START INFORMATION SUPPLIED

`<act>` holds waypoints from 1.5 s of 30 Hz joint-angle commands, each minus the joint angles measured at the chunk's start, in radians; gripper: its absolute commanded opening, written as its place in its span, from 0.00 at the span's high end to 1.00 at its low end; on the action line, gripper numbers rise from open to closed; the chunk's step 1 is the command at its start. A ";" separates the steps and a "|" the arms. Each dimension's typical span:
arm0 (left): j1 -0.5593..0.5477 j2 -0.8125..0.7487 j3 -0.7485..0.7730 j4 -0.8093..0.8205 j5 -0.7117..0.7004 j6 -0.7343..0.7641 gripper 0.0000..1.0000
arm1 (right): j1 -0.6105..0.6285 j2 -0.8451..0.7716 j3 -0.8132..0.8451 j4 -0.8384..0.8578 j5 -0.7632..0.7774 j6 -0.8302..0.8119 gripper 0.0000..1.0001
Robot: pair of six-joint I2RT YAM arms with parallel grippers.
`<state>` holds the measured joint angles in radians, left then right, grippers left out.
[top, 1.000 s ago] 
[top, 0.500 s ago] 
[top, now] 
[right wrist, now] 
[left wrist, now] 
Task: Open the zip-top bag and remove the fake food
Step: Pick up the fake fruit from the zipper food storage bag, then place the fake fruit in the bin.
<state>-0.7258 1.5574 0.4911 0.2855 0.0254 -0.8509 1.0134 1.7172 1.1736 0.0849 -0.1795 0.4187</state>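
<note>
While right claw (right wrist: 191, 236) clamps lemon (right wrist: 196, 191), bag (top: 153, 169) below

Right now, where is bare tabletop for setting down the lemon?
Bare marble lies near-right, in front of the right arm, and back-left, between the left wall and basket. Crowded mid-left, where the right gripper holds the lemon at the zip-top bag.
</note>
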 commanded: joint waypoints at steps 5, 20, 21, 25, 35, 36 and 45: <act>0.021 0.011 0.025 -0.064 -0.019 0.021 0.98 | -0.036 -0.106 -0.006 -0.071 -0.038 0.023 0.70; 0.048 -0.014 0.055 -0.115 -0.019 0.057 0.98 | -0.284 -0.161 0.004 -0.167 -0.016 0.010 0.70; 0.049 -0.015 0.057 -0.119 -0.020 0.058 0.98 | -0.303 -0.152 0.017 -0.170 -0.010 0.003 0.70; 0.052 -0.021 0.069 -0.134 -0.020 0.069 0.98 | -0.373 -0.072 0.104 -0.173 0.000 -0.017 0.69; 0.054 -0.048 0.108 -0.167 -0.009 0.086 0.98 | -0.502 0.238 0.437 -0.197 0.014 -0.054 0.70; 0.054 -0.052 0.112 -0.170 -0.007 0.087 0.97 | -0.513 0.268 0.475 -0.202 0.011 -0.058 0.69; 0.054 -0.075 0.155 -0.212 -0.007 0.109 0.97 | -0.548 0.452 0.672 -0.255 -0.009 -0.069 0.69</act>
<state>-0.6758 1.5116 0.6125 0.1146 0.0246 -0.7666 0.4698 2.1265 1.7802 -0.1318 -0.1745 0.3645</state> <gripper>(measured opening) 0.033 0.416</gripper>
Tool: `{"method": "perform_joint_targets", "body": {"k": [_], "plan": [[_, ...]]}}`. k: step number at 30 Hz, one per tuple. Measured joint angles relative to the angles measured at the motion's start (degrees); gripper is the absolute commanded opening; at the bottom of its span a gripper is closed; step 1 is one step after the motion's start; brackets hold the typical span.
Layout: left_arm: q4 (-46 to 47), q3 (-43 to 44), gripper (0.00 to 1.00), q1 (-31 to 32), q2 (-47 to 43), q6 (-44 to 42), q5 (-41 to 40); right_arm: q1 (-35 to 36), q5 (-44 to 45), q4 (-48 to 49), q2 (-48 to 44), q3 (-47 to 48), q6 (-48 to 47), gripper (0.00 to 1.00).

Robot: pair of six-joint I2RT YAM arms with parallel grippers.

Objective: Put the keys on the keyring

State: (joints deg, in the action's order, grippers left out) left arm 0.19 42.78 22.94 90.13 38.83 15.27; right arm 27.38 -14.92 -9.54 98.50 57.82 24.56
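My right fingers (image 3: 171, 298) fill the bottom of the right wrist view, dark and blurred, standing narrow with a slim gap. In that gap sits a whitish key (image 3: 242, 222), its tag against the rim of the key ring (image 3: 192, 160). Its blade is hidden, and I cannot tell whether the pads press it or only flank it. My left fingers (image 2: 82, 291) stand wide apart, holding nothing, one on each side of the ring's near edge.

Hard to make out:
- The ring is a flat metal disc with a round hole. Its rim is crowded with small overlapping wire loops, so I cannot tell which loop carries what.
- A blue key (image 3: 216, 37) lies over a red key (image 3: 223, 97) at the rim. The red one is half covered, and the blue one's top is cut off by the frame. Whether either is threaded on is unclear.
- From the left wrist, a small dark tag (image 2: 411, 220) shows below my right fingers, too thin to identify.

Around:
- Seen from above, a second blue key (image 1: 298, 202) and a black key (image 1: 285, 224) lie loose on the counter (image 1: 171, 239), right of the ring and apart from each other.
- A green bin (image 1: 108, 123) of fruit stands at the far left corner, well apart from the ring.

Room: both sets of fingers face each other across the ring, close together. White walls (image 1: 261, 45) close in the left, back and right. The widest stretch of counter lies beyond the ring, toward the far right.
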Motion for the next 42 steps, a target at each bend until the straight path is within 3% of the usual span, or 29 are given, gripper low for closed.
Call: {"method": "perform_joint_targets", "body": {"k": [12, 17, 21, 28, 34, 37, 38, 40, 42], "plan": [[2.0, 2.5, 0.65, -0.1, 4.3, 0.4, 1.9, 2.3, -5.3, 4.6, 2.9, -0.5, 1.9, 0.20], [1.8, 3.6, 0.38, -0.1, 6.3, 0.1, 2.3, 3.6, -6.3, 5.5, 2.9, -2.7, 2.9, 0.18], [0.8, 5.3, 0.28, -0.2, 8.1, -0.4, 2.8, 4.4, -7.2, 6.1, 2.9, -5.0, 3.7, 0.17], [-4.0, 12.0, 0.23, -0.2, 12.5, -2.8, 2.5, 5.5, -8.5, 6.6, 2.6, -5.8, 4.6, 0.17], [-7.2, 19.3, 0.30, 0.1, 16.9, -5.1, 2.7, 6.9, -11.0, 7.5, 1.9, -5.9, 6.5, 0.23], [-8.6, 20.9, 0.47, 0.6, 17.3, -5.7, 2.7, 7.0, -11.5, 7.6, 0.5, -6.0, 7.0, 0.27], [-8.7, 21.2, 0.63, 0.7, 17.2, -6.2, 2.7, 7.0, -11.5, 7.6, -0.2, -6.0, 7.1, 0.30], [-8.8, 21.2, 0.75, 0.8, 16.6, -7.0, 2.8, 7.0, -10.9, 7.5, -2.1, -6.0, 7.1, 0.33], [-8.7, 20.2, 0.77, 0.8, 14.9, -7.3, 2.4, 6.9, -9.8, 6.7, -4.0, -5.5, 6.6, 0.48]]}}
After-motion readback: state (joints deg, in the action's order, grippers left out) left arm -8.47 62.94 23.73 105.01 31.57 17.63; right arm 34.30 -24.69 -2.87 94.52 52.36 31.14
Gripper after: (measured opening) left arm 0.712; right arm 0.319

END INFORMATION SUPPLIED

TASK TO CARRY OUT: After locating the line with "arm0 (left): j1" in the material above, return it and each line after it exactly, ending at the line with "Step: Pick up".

RESULT OF THE EXERCISE:
arm0 (left): j1 -0.5593..0.5477 j2 -0.8125..0.7487 j3 -0.7485..0.7730 j4 -0.8093..0.8205 j5 -0.7117..0.7004 j6 -0.7343..0.7641 gripper 0.0000..1.0000
arm1 (right): j1 -0.6105..0.6285 j2 -0.8451..0.7716 j3 -0.8132..0.8451 j4 -0.8384..0.8578 j5 -0.7632..0.7774 j6 -0.8302..0.8119 gripper 0.0000..1.0001
Robot: pair of six-joint I2RT YAM arms with parallel grippers.
`<state>` holds the measured joint angles in radians, left then right, grippers left out.
[top, 1.000 s ago] 
[top, 0.500 s ago] 
[top, now] 
[right wrist, now] 
[left wrist, now] 
Task: Open the zip-top bag and remove the fake food
Step: Pick up the fake fruit from the zipper food storage bag, then place the fake fruit in the bin.

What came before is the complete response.